Whether you’re looking to put a new stamp on your passport and keep things domestic with a destination in the States, xoNecole has you covered with a few hotspots for those itching to go somewhere cold (but with cozy vibes) this holiday season.
Aspen, Colorado
Our Christmas queen, Mariah Carey, has been taking an annual trip to this snowy destination since 1997, just three years after dropping the track that would make her the unofficial (but official to us) ambassador of the winter holiday.
Aside from being a key vacation spot for one of the culture’s greatest musicians, Aspen also offers travelers access to world-class skiing and snowboarding and four distinct mountains that provide the perfect backdrop for a winter vacation.
Whistler, British Columbia, Canada
Home to the largest ski resort in North America, Whistler Blackcomb, this destination is located in the Coast Mountain Range and is about 75 miles north of Vancouver.
From luxury spas like Scandinave Spa Whistler to Olympic Park, this is another top winter vacation spot that offers a unique experience for people who love snow and the thrill of a good adventure.
Western Massachusetts
Dubbed the place for a magical holiday escape, Springfield, Massachusetts, blends the warmth of small-town charm with unforgettable experiences like Grinchmas at Springfield Museums, Winterlights at Naumkeag in Stockbridge, Historic Deerfield’s Winter Frolic, and many others.

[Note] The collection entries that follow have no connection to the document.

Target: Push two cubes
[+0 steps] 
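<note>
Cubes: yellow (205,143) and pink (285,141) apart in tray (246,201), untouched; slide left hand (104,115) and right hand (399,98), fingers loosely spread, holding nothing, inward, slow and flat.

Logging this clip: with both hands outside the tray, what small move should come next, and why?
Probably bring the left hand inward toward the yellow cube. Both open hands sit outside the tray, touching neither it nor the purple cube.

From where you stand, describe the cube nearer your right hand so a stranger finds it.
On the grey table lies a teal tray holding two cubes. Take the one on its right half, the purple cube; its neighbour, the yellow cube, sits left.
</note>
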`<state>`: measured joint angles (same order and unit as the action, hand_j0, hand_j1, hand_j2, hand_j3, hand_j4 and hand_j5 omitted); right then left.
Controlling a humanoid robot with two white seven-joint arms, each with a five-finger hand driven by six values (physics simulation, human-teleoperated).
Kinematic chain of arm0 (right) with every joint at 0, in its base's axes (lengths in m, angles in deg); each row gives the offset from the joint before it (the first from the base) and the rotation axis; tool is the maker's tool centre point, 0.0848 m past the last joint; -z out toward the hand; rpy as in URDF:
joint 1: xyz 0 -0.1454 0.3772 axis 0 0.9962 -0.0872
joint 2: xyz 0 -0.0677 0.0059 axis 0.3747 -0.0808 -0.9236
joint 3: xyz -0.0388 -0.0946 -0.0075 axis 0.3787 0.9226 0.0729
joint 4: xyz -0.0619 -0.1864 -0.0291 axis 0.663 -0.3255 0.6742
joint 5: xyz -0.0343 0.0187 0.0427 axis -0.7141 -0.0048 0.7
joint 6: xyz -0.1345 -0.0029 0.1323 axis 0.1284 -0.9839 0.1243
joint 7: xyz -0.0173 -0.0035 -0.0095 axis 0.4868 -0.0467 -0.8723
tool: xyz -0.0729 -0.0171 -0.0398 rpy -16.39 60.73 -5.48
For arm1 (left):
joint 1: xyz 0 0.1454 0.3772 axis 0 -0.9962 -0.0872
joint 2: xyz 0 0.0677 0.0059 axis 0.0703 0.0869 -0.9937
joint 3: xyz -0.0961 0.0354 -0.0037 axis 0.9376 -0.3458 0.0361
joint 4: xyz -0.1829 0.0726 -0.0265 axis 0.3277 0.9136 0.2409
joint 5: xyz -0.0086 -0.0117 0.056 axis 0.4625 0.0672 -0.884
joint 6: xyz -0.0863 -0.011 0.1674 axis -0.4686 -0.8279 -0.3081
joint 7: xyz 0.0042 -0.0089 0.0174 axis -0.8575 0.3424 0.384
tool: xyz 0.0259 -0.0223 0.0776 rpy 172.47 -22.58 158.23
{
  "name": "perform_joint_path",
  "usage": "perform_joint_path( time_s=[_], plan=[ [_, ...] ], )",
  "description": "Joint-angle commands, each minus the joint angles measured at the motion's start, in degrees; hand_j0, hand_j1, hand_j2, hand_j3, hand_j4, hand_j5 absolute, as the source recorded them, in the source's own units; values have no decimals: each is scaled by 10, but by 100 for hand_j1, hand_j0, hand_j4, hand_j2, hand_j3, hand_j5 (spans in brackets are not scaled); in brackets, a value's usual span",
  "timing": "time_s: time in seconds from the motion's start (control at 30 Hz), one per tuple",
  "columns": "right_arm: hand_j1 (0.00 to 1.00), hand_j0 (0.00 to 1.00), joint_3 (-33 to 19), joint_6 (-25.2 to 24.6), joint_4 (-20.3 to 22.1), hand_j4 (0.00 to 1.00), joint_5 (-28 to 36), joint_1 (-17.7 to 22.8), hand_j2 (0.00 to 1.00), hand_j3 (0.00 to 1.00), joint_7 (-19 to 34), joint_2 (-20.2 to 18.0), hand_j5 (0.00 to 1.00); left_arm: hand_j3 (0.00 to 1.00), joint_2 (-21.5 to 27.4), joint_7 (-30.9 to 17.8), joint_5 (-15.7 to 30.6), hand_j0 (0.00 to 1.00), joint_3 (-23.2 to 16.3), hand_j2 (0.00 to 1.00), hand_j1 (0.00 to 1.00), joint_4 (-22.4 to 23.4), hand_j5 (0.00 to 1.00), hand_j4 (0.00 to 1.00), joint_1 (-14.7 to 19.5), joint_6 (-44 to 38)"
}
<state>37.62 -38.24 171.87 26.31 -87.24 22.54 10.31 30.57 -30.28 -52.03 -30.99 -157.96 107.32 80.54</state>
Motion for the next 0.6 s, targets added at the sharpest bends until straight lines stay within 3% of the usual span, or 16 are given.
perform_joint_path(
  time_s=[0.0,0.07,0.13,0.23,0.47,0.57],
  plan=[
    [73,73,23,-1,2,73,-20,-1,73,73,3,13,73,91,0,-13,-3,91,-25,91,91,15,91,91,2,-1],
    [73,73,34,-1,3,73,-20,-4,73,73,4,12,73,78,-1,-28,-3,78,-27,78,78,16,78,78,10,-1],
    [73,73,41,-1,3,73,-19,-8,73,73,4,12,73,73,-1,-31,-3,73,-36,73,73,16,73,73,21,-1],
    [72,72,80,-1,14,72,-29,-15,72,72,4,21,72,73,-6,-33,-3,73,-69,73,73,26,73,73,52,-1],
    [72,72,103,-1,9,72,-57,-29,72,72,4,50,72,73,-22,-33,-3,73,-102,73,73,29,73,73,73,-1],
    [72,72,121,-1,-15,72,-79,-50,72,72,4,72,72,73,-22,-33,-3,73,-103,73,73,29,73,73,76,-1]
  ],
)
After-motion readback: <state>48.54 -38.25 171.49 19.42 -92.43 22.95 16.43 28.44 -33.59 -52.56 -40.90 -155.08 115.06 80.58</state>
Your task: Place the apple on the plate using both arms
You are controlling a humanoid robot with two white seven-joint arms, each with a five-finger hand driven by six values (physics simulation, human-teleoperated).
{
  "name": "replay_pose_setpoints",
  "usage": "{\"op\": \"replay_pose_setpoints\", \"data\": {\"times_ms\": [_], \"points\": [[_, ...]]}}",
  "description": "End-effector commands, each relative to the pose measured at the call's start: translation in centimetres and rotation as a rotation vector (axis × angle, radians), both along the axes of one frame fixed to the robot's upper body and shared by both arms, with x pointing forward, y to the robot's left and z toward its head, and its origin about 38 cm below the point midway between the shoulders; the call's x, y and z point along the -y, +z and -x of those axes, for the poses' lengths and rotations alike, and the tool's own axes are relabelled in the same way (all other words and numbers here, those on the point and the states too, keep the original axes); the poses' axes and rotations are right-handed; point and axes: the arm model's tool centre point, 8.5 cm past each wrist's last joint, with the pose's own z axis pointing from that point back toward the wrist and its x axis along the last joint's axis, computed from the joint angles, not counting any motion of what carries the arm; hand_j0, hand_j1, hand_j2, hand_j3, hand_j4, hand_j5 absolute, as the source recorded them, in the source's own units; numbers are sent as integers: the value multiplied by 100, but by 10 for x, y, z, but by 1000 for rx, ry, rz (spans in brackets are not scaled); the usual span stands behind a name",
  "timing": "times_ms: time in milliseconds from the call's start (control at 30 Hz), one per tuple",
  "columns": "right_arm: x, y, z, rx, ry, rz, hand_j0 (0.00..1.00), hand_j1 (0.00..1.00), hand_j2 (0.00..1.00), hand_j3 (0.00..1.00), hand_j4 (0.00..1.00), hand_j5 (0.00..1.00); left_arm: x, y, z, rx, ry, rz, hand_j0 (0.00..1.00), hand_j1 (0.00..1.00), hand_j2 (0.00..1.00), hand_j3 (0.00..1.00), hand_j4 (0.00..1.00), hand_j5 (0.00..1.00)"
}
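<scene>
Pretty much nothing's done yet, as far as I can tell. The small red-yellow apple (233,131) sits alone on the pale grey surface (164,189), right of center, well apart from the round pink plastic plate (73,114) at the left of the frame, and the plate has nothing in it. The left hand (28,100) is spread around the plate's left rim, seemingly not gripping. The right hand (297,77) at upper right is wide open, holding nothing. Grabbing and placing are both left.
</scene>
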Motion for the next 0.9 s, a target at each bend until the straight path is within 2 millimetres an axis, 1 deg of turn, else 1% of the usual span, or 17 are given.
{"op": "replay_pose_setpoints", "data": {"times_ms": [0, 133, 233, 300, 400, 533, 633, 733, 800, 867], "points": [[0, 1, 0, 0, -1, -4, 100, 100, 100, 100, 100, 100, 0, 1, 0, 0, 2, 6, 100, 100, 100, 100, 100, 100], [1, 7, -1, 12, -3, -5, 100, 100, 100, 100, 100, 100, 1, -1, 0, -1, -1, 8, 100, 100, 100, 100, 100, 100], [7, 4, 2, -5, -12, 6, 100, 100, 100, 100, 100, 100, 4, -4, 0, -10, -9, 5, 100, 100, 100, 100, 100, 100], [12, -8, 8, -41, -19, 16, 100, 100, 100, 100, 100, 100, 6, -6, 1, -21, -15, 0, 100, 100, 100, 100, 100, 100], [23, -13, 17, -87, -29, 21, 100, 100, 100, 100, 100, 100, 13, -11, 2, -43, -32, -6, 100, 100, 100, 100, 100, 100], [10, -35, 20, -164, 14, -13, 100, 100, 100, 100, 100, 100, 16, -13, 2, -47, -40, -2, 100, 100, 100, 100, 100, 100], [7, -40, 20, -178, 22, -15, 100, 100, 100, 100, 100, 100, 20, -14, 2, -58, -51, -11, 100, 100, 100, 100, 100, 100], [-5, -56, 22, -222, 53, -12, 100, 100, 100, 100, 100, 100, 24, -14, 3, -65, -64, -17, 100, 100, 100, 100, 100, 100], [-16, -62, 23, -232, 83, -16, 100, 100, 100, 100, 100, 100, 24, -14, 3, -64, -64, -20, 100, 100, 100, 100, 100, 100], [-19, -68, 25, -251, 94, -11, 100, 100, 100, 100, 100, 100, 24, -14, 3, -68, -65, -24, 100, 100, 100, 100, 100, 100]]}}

This destination offers something for all ages, and it’s close to home, making it all the more reason to place on your radar for a winter getaway.
Rovaniemi, Finland
If you want to really get into the Christmas spirit, this just may be the place for you. As the official home to Saint Nick himself, Rovaniemi, Finland offers reindeer sleigh rides, the opportunity to stay in a glass igloo, as well as an opportunity to experience the Santa Claus Village.
Lake Tahoe, California/Nevada
Who says that visits to the lake house are only reserved for summer vacation? A winter trip to Lake Tahoe is equipped with stunning lake views and top-notch ski resorts, including Heavenly and Northstar.
Chamonix, France
Sitting at the base of Mont Blanc, Chamonix, France, is known for its skiing and mountaineering. This destination is home to the Aiguille du Midi cable car, the charming Alpine village, and is also close to various other European ski destinations.
Northeastern Pennsylvania
This area of the U.S. state is home to the Poconos Mountains, whose renowned ski resorts include Camelback Mountain, Blue Mountain, and Jack Frost Big Boulder. Whether you’re a ski expert, a beginner, or just there for the vibes, this destination makes for a winter vacation that balances fun adventures and cozy getaways. Additionally, Pennsylvania is home to the Christmas Tree Capital of the world.